In the beginning sequence of The Pathfinder, for example, when the Pathfinder and his charges are being pursued by the Iroquois, Natty ensures they are well-hidden, so that “their enemies began to think that the latter had taken to flight. The course was that which most white men would have followed, but Mabel was under the care of those who were much too well skilled in forest warfare” (71). Repeatedly, Natty and Chingachgook show themselves masters of using the landscape for their concealment, able to proceed and to preserve life by a series of such uses of the landscape for protection. Unlike Henry Wharton, Chingachgook is also able to disguise himself successfully, but significantly his disguise is as a piece of Nature, with bushes tied to his head, pushing a piece of a log across the river (75). To be able to occupy this landscape successfully one needs to be able to be in it, looking out. In this section they are almost perpetually represented as “completely concealed from the view of their enemies, while they kept a vigilant watch over the proceedings of the latter, in order to consult on their own future movements” (80). Performing belonging in public exposes one to the end of all belonging: death.

{24} Indeed, Chingachgook is so accomplished at hiding that in one episode he even joins the Iroquois, admittedly in the dark, thus finding out valuable information. Not only that, this type of bravery had a tradition in many Native American cultures, the bravery of going among your enemy and carrying something off, not necessarily harming anyone in the process. Demonstrating bravery but also intelligence and in this context a greater presence within the scene, in that Chingachgook can be in the place of his friends and the place of his enemies; his claim to belonging or occupation of the landscape is thereby increased.

From the arrival at the fort at Oswego however, after this first quarter of the book, Chingachgook largely disappears from the novel, melting into the forest while Natty is melting down over Mabel.

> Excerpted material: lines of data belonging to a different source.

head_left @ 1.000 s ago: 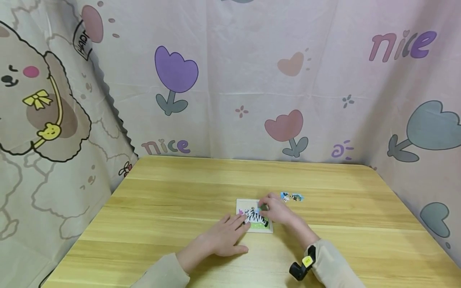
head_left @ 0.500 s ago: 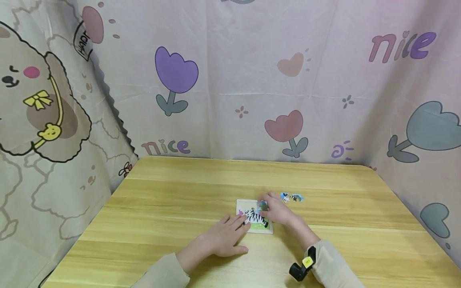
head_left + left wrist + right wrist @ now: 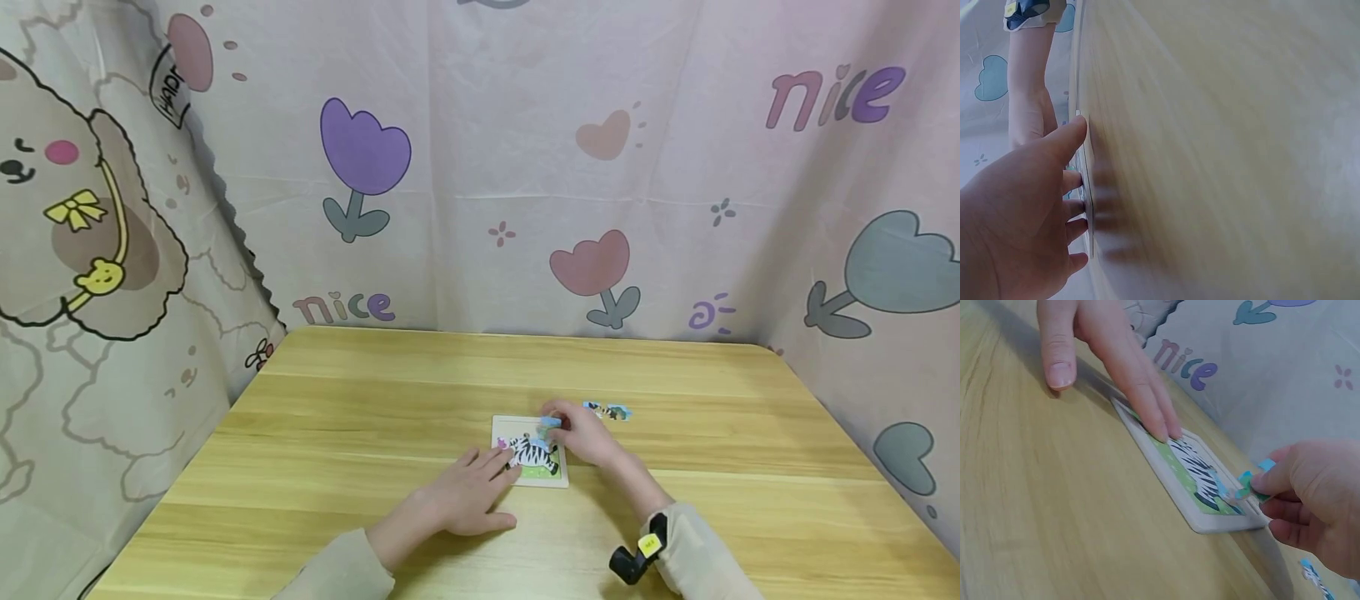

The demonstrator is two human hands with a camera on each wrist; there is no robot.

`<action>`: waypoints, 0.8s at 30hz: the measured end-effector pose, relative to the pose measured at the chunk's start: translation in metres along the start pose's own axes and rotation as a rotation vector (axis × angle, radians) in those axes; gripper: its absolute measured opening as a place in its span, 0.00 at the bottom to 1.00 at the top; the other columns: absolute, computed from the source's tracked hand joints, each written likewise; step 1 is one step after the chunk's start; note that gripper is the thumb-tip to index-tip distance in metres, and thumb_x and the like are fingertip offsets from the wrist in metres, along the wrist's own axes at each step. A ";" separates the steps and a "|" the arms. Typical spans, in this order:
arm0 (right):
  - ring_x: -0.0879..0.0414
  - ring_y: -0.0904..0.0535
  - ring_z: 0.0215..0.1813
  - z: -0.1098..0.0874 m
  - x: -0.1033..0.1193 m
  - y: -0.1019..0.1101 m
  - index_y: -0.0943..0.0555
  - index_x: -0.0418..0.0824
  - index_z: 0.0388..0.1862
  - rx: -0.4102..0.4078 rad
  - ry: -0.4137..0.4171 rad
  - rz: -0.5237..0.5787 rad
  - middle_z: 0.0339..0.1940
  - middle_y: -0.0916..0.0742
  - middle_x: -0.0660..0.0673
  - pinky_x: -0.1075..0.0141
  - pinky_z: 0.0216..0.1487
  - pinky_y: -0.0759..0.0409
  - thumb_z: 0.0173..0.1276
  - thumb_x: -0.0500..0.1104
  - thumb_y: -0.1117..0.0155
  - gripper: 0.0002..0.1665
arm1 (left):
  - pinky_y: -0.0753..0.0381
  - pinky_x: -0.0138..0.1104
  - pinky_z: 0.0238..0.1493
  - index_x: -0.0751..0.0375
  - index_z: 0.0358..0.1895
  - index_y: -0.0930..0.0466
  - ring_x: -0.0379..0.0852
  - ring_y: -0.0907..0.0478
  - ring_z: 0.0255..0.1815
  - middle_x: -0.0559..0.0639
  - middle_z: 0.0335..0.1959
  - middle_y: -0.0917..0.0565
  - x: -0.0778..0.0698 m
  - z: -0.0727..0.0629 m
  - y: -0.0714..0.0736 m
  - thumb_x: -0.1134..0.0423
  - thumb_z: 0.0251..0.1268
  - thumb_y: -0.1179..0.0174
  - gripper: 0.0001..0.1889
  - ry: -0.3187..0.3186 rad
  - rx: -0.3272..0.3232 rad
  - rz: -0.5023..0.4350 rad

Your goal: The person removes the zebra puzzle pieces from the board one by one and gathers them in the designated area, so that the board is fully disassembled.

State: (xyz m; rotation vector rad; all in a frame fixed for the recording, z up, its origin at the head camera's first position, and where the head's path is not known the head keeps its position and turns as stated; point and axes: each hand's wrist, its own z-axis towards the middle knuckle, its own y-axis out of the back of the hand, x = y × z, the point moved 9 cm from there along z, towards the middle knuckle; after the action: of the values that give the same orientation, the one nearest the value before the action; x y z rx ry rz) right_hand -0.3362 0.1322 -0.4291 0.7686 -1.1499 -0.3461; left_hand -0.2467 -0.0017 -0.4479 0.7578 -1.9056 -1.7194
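Note:
A small jigsaw puzzle in a pale frame (image 3: 1210, 523) lies on the table, with a zebra on green grass (image 3: 534, 453) pictured in it. My left hand (image 3: 472, 497) rests on its left part, fingers straight, covering some of the picture. Between thumb and fingers, my right hand (image 3: 587, 433) pinches a blue and green puzzle piece (image 3: 1245, 485) at the puzzle's upper right. That piece is tilted, and I cannot tell whether it touches the frame. Bare tray shows along the puzzle's top. Beyond the right hand lie two loose puzzle pieces (image 3: 618, 412), side by side.
The light wooden table (image 3: 360, 400) extends around the puzzle on all sides. Printed curtains (image 3: 480, 167) hang behind it and at both sides. A black camera (image 3: 637, 560) is strapped to the right wrist.
My right hand has shifted slightly right, and the pinched piece has turned so its blue part shows at the top. The left hand stays put on the puzzle.

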 end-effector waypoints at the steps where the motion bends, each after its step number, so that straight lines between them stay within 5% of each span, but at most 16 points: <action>1: 0.58 0.26 0.32 -0.001 -0.001 0.002 0.22 0.36 0.48 -0.005 0.000 0.006 0.31 0.18 0.48 0.67 0.34 0.25 0.58 0.30 0.38 0.17 | 0.48 0.48 0.69 0.53 0.71 0.43 0.50 0.52 0.73 0.53 0.73 0.47 0.000 0.000 0.000 0.34 0.64 0.59 0.38 0.000 -0.001 -0.002; 8: 0.56 0.29 0.29 -0.010 -0.015 0.026 0.23 0.34 0.47 -0.067 -0.020 0.049 0.27 0.20 0.48 0.68 0.30 0.29 0.57 0.28 0.37 0.17 | 0.48 0.47 0.69 0.54 0.71 0.43 0.50 0.52 0.72 0.53 0.73 0.47 0.000 0.000 0.001 0.35 0.64 0.58 0.37 -0.002 -0.006 -0.002; 15: 0.56 0.27 0.32 -0.026 -0.045 0.057 0.23 0.33 0.48 -0.136 -0.094 0.044 0.30 0.19 0.46 0.67 0.34 0.27 0.57 0.30 0.37 0.18 | 0.47 0.48 0.69 0.54 0.71 0.42 0.50 0.51 0.72 0.53 0.73 0.46 -0.001 -0.001 0.001 0.35 0.64 0.57 0.37 -0.013 -0.016 -0.008; 24: 0.60 0.31 0.27 -0.044 -0.079 0.098 0.26 0.28 0.53 -0.224 -0.206 0.133 0.25 0.25 0.45 0.71 0.27 0.29 0.63 0.33 0.40 0.19 | 0.48 0.48 0.69 0.54 0.71 0.43 0.49 0.51 0.72 0.53 0.73 0.47 0.000 -0.001 0.002 0.36 0.65 0.56 0.37 -0.010 -0.011 -0.010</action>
State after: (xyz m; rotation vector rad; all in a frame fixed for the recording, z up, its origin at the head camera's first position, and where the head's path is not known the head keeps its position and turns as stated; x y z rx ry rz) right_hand -0.3402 0.2659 -0.4230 0.4654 -1.3232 -0.4413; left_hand -0.2461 -0.0019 -0.4460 0.7568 -1.9008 -1.7412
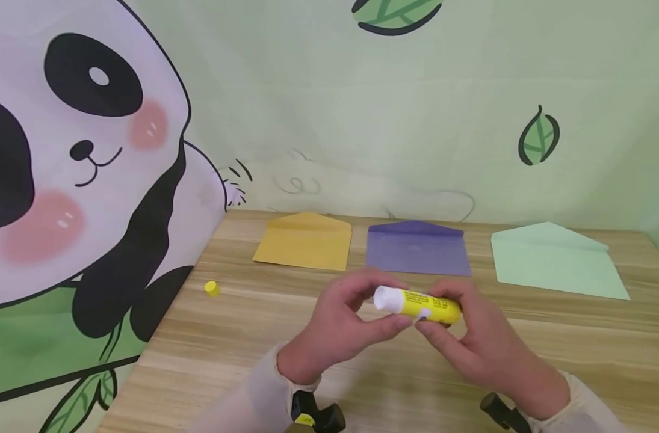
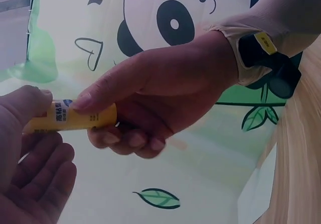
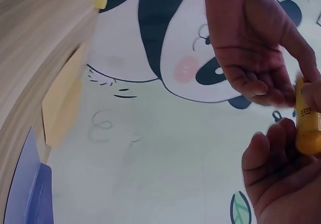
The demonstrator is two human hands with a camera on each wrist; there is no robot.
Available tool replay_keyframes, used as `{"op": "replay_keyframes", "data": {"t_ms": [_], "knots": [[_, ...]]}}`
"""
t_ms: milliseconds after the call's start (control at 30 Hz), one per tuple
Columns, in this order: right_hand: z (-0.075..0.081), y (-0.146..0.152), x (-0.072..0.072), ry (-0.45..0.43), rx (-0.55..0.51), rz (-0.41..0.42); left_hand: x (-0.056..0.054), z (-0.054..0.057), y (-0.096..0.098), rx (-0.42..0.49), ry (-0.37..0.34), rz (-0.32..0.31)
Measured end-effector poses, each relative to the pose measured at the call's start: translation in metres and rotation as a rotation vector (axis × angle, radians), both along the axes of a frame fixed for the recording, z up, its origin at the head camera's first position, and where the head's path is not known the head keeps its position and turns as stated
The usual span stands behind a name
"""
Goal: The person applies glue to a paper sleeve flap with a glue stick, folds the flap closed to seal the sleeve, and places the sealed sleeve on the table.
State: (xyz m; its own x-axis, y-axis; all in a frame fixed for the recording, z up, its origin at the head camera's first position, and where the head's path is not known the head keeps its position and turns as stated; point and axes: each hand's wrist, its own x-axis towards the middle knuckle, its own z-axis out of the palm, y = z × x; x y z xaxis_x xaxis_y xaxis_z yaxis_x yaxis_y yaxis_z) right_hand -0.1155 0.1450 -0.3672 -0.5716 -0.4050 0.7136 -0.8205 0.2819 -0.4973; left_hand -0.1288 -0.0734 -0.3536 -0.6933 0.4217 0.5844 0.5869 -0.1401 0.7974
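Above the table, both hands hold a yellow glue stick [image 1: 423,305] lying nearly level, its white end pointing left. My left hand [image 1: 334,328] pinches it between thumb and fingers near the white end. My right hand [image 1: 483,346] grips the yellow body toward its other end; in the left wrist view its thumb [image 2: 93,99] lies along the printed label. A small yellow cap [image 1: 212,288] stands apart on the table at the left. Behind the hands lie a yellow envelope [image 1: 307,243], a purple envelope [image 1: 416,249] and a mint green envelope [image 1: 556,261], flaps raised.
The wooden table [image 1: 242,337] ends at the back against a pale green cloth [image 1: 416,120] printed with leaves. A large printed panda [image 1: 112,180] fills the left side, beside the table's left edge. Dark camera mounts sit on both wrists.
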Motion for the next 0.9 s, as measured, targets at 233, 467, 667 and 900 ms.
{"op": "replay_keyframes", "data": {"t_ms": [233,467,667,900], "knots": [[0.0024,0.0003,-0.0064,0.031,-0.325,0.148,-0.0013,-0.0001,0.0003,0.082,0.069,0.045],[0.0084,0.0008,-0.0083,-0.001,-0.446,0.259,-0.0018,0.0032,0.0045,0.143,0.026,0.023],[0.0073,-0.0024,-0.0081,0.063,-0.516,0.307,-0.0019,0.0031,0.0048,0.172,0.034,0.002],[0.0051,-0.0051,-0.0046,0.014,-0.462,0.203,-0.0048,-0.0001,0.0077,0.233,0.076,0.012]]}}
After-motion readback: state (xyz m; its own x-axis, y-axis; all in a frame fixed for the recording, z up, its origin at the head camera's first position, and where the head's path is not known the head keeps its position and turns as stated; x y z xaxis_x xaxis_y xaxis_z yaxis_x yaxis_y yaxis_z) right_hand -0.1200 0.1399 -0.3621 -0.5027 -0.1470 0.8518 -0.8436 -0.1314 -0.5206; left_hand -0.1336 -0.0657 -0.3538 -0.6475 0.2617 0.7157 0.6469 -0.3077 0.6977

Cooper’s heroes hide then, but so do their enemies. They become implicated in each other’s relation to the land so that their encounter is not simply that of the dynamics of the adventure novel but has a moral dimension as well. Those who hide better belong better. To take another example, as if Cooper had not given us so many indications that Jasper Western could not possibly be a traitor to the British, he is also of superior skills when it comes to hiding his boat, in the weather or along coastlines, something he demonstrates repeatedly. Only through his prudence has the outpost remained secret for so long as he takes relieving parties in and out without allowing anyone to be on deck at the time, and, significantly, in alliance with Chingachgook, he is able to approach unseen until almost at the island and thereby provide the means by which the Iroquois are defeated. The Iroquois themselves, as all Indian peoples, are superior hiders, but in the measuring of moral forces in Cooper’s novels, their hiding skills will eventually prove inferior to those of the heroes, while yet being skillful enough to render them admirable. To make the matter more than circumstantial, Cooper at one point has a pompous Scottish corporal, in command of the forward garrison, expatiating upon the virtues of Scottish courage and grit: “’We Scots come from a naked region, and have no need, and less relish for covers’” (338), but he is not allowed to finish his sentence before the result of this avowal is made manifest in his being shot dead by a bullet through the forehead right before Mabel Dunham’s eyes. Driving home the point, the rest of the soldiers nearby are all “shot down almost simultaneously, by the invisible foe, whom the corporal had affected to despise” (340). In America, covers are essential and those who use them best survive.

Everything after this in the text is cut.